S4 Ep2: Christopher Hampton talks to Simon Stephens
The following content may contain strong language.
Full introduction by Simon Stephens:
I first came across the writing of Christopher Hampton by accident.
In the early 90s I was flicking though the television. This was in the five-channel days when television was something that was possible to feasibly flick through. I stumbled upon the beautiful English actor Jeremy Irons talking directly to the camera in what appeared to be the adaptation of a stage play. He appeared to be talking with wit and grief alike and excavating the remarkable world of Hollywood as a home for exiles in the Second World War. I’d not seen anything like it on television before.
I was transfixed.
It was, I discovered, the television adaptation of Hampton’s 1984 stage play Tales From Hollywood. A sharp and tender exploration of that world and the lives of Bertolt Brecht and his Austrian peer Odon Von Horvath as they made sense of their position within it.
From that point onward I paid particular attention to the name of Christopher Hampton wherever it appeared. I quickly discovered that it is a name that has appeared in many, many, many places.
Born in 1946, Hampton’s family moved around the world in his childhood. His father’s work for the CABLE AND WIRELESS company took him and his family from Alexandria to Zanzibar.
After what appears to have been a dramatic return to England, Hampton settled into a more conventional schooling at Lancing School in West Sussex where he was a contemporary of David Hare and won House colours in boxing.
He read German and French at New College in Oxford where he wrote and saw produced his first play When Did You Last See My Mother?
A tender exploration of the vitality of a gay love that was still illegal at the time, he sent the play to legendary theatre agent Peggy Ramsay. Ramsay loved it. She took the 19 year old writer onto her books. Sent the play to Royal Court Artistic Director Bill Gaskill who produced it at the Court before transferring it to the Comedy Theatre in the West End in 1966. England won the world cup and Hampton became the youngest playwright to have a play produced in the commercial theatre in the modern age.

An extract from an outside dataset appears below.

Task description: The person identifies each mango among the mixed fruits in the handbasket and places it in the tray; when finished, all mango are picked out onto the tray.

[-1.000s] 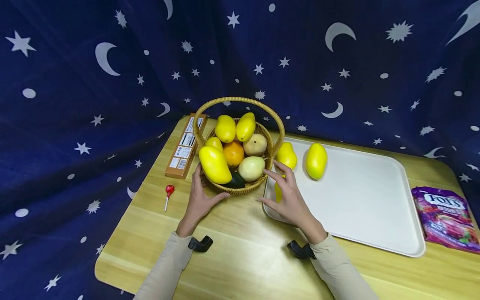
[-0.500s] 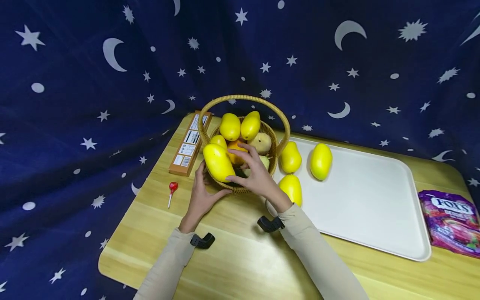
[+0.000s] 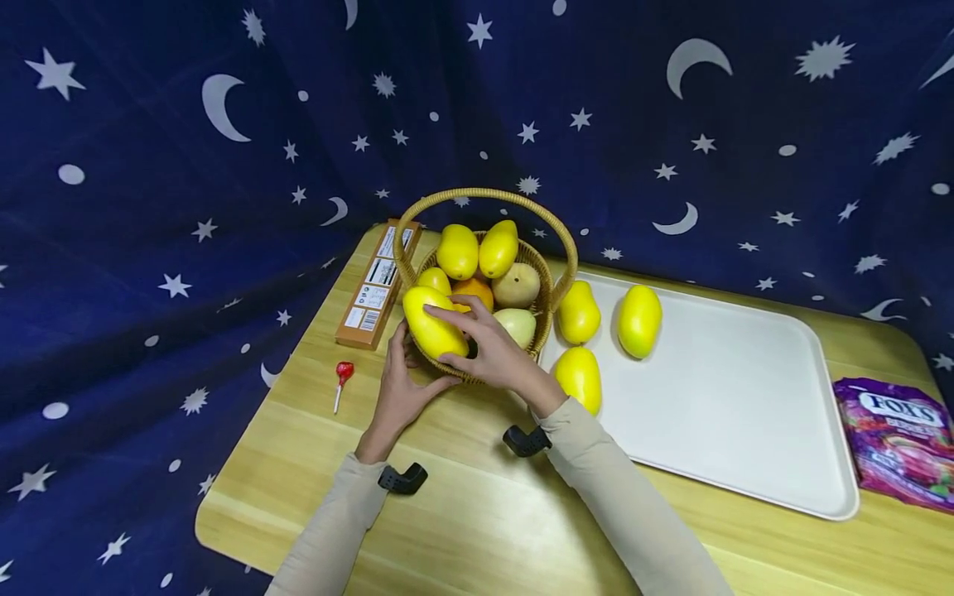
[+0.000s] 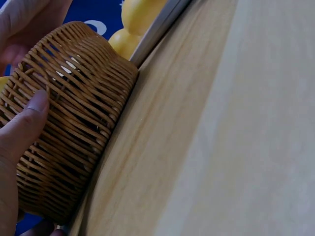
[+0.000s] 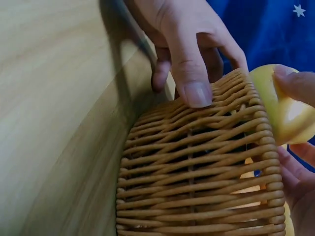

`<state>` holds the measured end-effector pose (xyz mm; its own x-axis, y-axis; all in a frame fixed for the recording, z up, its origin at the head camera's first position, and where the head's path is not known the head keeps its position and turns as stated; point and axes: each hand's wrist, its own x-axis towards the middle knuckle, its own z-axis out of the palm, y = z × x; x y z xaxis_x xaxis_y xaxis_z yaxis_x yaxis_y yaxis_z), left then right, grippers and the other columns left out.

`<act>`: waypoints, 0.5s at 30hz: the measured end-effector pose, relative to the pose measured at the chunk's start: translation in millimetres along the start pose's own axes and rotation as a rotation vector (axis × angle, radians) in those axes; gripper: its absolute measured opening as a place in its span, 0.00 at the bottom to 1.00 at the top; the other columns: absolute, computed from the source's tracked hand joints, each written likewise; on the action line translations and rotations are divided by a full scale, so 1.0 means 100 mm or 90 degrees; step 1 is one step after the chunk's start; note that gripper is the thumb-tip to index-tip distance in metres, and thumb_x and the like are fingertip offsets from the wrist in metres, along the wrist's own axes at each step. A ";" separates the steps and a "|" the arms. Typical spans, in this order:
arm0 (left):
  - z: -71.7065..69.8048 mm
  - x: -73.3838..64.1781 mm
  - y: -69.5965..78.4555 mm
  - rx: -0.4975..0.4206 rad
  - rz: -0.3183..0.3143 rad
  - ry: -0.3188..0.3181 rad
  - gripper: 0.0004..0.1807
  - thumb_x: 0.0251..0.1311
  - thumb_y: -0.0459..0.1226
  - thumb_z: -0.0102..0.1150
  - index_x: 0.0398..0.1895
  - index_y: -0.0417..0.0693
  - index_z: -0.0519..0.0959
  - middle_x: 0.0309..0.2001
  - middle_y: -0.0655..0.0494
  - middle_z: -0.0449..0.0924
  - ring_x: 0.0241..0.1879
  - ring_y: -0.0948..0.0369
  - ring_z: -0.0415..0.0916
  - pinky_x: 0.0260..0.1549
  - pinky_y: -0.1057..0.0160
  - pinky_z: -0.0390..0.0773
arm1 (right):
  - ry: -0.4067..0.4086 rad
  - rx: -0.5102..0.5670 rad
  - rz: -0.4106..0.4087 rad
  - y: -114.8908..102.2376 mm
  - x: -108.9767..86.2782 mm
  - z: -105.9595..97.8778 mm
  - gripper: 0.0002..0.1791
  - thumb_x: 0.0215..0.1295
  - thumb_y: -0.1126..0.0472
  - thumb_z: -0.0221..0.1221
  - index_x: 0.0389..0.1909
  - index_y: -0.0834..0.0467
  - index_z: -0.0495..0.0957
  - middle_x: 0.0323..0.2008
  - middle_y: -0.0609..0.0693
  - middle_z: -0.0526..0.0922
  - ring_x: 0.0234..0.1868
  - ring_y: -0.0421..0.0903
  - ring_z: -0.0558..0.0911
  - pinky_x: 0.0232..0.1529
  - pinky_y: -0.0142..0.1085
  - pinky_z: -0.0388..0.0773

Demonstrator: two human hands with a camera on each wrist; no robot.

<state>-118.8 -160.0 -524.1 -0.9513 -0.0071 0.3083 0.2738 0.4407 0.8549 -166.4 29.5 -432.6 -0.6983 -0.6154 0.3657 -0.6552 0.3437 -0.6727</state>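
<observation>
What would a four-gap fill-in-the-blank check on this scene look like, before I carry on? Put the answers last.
1. The left hand holds a woven ____.
2. The right hand pinches a ____ fruit.
3. The white tray bears ____ fruits.
4. The lollipop's head is ____.
Missing words: basket; yellow; three; red.

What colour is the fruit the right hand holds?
The fruit is yellow; the head view shows it best.
</observation>
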 end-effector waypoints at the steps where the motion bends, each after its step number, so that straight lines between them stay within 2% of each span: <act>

Between 1968 and 1970 he was the resident dramatist and Literary Manager at the Royal Court.
Through the course of the seventies he wrote with great elegance and success for the theatre. His work for the Court is, to my mind, defined by a startling diversity of theme and world.
Total Eclipse 1967 is an exploration of the creative and sexual relationship between the great French symbolist poets Arthur Rimbaud and Paul Verlaine.
The Philanthropist 1968, a response to Moliere’s Misanthrope ran in the West End for four years won Evening Standard Award for Best Comedy and transferred to Broadway.
1973’s Savages dramatised the brutal decimation of the Cintas tribe by the Brazilian dictatorship in the previous decade.
Treats inspired by his work on adaptation of Ibsen’s Dolls House. Opened in 1974.
After a thirty-year break from the Court Hampton’s version of Chekhov’s Seagull was directed by then Artistic Director Ian Rickson in 2006 as part of the theatre’s fiftieth anniversary season. Kristin Scott Thomas played Hampton’s Arkadina in a beautiful production that transferred to the West End and Broadway.
It is fair to say that he wasn’t twiddling his thumbs in the intervening decades.
He has written widely for cinema, with over twenty credits to his name. He has thrived in the Hollywood he dramatised with such guile. He was nominated for an Academy Award for Atonement in 2007 after winning that most celebrated award in 1988 for his screen version of his stage play of Dangerous Liasons. He has collaborated with amongst others Andrew Lloyd Webber on musicals and Philip Glass on Opera. He has written beautiful versions of plays by Ibsen and Chekhov, as well as more recently and with immense success, Yesmena Reza and Florian Zeller.
However wide his range and diverse his interests Hampton’s writing always has a clarity and poise and a formal exploration that moves me. It seems perverse to say of an Oscar winning screenwriter and a writer of several successful shows in the West End and Broadway that I think he is underrated. But I do. He reminds me of his hero Odon Von Horvath, a peer of the more bombastic Brecht, Von Horvath has a formal exploration and a human nuance that I find more complicated and satisfying than Brecht. I find Hampton’s writing, its uncertainty and its humanity, its formal reach and quiet daring to be similarly complicated and similarly rewarding. He is a writer I have immense respect for.